Your answer should be the full listing, copied word for word.

__________

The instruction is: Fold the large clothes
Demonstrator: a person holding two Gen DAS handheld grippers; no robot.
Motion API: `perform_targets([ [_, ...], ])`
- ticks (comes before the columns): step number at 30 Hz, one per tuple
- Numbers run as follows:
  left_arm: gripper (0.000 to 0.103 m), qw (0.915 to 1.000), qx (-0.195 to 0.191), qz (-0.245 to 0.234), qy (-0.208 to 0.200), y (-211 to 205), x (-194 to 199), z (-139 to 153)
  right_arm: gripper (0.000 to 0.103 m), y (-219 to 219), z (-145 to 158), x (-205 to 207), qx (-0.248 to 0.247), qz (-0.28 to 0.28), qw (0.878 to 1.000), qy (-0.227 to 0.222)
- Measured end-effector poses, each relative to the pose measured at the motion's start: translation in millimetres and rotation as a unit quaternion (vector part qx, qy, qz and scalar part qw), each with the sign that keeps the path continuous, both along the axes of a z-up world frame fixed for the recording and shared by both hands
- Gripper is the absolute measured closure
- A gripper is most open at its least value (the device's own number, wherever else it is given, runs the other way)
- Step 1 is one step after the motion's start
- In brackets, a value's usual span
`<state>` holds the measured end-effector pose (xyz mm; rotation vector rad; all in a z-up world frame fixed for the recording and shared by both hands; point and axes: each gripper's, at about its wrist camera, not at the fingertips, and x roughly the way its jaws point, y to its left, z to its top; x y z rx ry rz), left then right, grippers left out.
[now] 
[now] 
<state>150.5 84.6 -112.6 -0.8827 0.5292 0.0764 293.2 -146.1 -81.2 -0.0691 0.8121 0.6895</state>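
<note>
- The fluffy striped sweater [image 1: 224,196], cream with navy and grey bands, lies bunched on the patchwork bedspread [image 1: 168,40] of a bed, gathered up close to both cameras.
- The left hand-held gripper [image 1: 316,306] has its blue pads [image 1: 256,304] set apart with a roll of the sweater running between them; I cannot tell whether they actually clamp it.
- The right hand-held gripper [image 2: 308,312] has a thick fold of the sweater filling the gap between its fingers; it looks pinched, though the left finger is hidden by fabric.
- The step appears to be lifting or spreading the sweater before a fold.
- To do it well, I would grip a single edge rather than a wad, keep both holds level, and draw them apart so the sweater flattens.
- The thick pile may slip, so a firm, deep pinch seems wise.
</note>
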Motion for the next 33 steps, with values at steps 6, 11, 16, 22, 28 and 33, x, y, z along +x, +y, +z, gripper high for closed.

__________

**Output of the task:**
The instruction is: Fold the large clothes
Demonstrator: a person holding two Gen DAS handheld grippers; no robot.
Motion API: `perform_targets([ [_, ...], ])`
- ticks (comes before the columns): step number at 30 Hz, one per tuple
- Numbers run as follows:
  left_arm: gripper (0.000 to 0.103 m), qw (0.915 to 1.000), qx (-0.195 to 0.191), qz (-0.245 to 0.234), qy (-0.208 to 0.200), y (-211 to 205), x (-194 to 199), z (-139 to 153)
  right_arm: gripper (0.000 to 0.103 m), y (-219 to 219), z (-145 to 158), x (-205 to 207), qx (-0.248 to 0.247), qz (-0.28 to 0.28), qw (0.878 to 1.000), qy (-0.227 to 0.222)
- Measured end-effector poses, each relative to the pose measured at the motion's start: translation in millimetres and rotation as a unit quaternion (vector part qx, qy, qz and scalar part qw), each with the sign that keeps the path continuous, both along the axes of a z-up world frame fixed for the recording and shared by both hands
- Gripper is the absolute measured closure
- A gripper is most open at its least value (the device's own number, wherever else it is given, runs the other way)
- Step 1 is one step after the motion's start
- In brackets, a value's usual span
`<state>` holds the measured end-effector pose (xyz mm; rotation vector rad; all in a z-up world frame fixed for the recording and shared by both hands; point and axes: each gripper's, at about its wrist camera, not at the fingertips, and x roughly the way its jaws point, y to its left, z to its top; x y z rx ry rz), left then right, grippers left out.
[now] 
[now] 
<state>150.5 84.6 -112.6 -0.8827 0.5292 0.0764 293.2 -146.1 -81.2 -0.0691 0.8121 0.6895</state>
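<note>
- The fluffy striped sweater [image 1: 224,196], cream with navy and grey bands, lies bunched on the patchwork bedspread [image 1: 168,40] of a bed, gathered up close to both cameras.
- The left hand-held gripper [image 1: 316,306] has its blue pads [image 1: 256,304] set apart with a roll of the sweater running between them; I cannot tell whether they actually clamp it.
- The right hand-held gripper [image 2: 308,312] has a thick fold of the sweater filling the gap between its fingers; it looks pinched, though the left finger is hidden by fabric.
- The step appears to be lifting or spreading the sweater before a fold.
- To do it well, I would grip a single edge rather than a wad, keep both holds level, and draw them apart so the sweater flattens.
- The thick pile may slip, so a firm, deep pinch seems wise.
</note>
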Motion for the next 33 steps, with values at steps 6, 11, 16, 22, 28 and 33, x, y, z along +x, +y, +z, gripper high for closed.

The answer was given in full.